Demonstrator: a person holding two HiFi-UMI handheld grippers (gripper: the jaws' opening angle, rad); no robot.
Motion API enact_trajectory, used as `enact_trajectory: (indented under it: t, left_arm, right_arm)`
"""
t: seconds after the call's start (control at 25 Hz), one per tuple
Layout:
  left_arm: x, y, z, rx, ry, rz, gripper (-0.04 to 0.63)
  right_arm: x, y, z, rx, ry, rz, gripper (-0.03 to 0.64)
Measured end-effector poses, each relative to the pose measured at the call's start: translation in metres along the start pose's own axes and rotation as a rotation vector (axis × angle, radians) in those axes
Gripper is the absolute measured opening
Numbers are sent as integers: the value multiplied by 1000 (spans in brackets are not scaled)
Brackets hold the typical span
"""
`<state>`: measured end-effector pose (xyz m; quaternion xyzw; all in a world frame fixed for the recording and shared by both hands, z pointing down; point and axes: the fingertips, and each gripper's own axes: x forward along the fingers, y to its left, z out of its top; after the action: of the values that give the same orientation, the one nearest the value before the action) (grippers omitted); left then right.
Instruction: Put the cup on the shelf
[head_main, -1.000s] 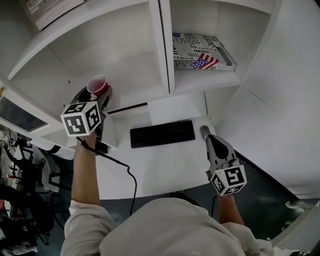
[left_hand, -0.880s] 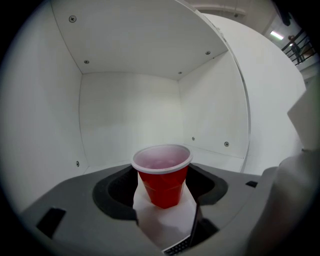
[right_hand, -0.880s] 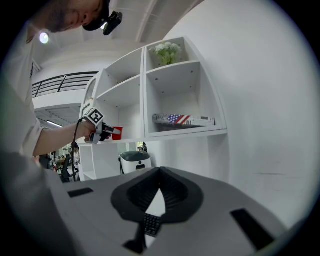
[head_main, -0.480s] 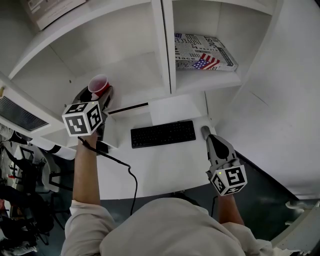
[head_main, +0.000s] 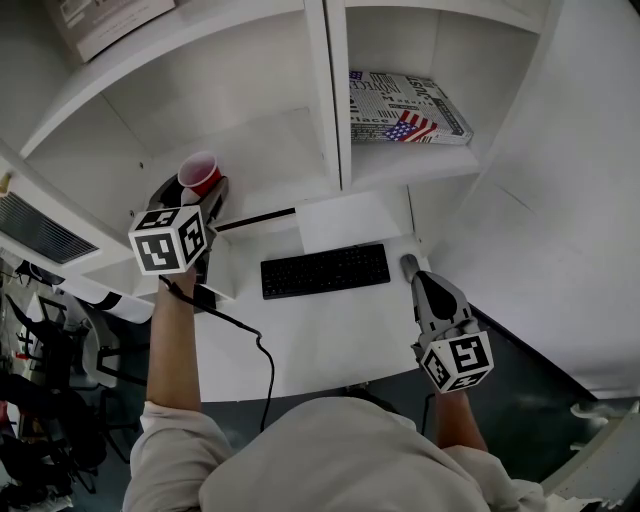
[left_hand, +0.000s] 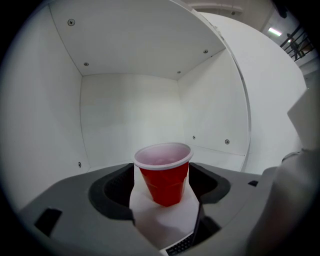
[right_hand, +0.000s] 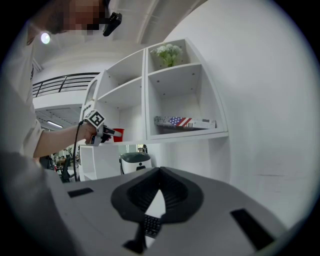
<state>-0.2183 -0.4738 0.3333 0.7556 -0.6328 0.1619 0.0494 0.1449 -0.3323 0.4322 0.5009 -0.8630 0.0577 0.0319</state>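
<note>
Two grippers show in our head view. At ten o'clock our left gripper (head_main: 195, 192) reaches into the left compartment of the white shelf (head_main: 270, 150). Its jaws have just been opening and stand wide. The red plastic cup (left_hand: 164, 182) stands upright on the shelf board between them, unsqueezed. A black keyboard (head_main: 325, 269) lies on the desk (head_main: 330, 335) at centre. At one o'clock a flag-printed box (head_main: 405, 105) rests in the right compartment. At four o'clock our right gripper (head_main: 409, 264) hovers over the desk, jaws closed on nothing.
</note>
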Motion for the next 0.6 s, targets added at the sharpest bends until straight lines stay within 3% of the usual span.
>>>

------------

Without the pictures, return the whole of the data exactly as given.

### Result of this task
Demonstrator: a person holding two HiFi-UMI handheld grippers (gripper: the jaws' opening angle, rad); no robot.
Motion API enact_trajectory, used as `enact_trajectory: (indented under it: t, left_arm, right_arm)`
"""
t: seconds after the call's start (control at 25 Hz), one per tuple
Layout:
  left_arm: x, y, z, rx, ry, rz, gripper (-0.04 to 0.63)
  right_arm: x, y, z, rx, ry, rz, gripper (-0.03 to 0.64)
Measured end-effector poses, each relative to the pose measured at the call's start: translation in metres along the start pose's own axes and rotation as a rotation vector (axis × angle, radians) in those axes
Gripper is the absolute measured opening
Numbers are sent as integers: the value multiplied by 1000 (spans in brackets are not scaled)
Brackets hold the typical span
"""
`<state>`: measured end-effector pose (xyz m; quaternion xyzw; all in a world frame fixed for the recording and shared by both hands, z pointing down; point and axes: the fingertips, and each gripper's own axes: x forward along the fingers, y to its left, z out of its top; after the action: of the values that give the same orientation, the one nearest the value before the action) (grippers omitted); left then right.
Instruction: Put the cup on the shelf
[head_main, -1.000s] 
[left_hand, -0.880s] 
[right_hand, -0.880s] 
[head_main, -0.480s] 
[head_main, +0.000s] 
[left_hand, +0.000s] 
[right_hand, +0.000s] 
<state>-0.2183 -0.4738 0.3333 0.7556 -0.6328 0.1619 0.0494 0.1449 -0.3323 0.4322 0.5009 -0.8630 0.0577 0.0319</state>
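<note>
Two grippers show in our head view. At ten o'clock our left gripper (head_main: 195, 192) reaches into the left compartment of the white shelf (head_main: 270, 150). Its jaws have just been opening and stand wide. The red plastic cup (left_hand: 164, 182) stands upright on the shelf board between them, unsqueezed. A black keyboard (head_main: 325, 269) lies on the desk (head_main: 330, 335) at centre. At one o'clock a flag-printed box (head_main: 405, 105) rests in the right compartment. At four o'clock our right gripper (head_main: 409, 264) hovers over the desk, jaws closed on nothing.
</note>
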Motion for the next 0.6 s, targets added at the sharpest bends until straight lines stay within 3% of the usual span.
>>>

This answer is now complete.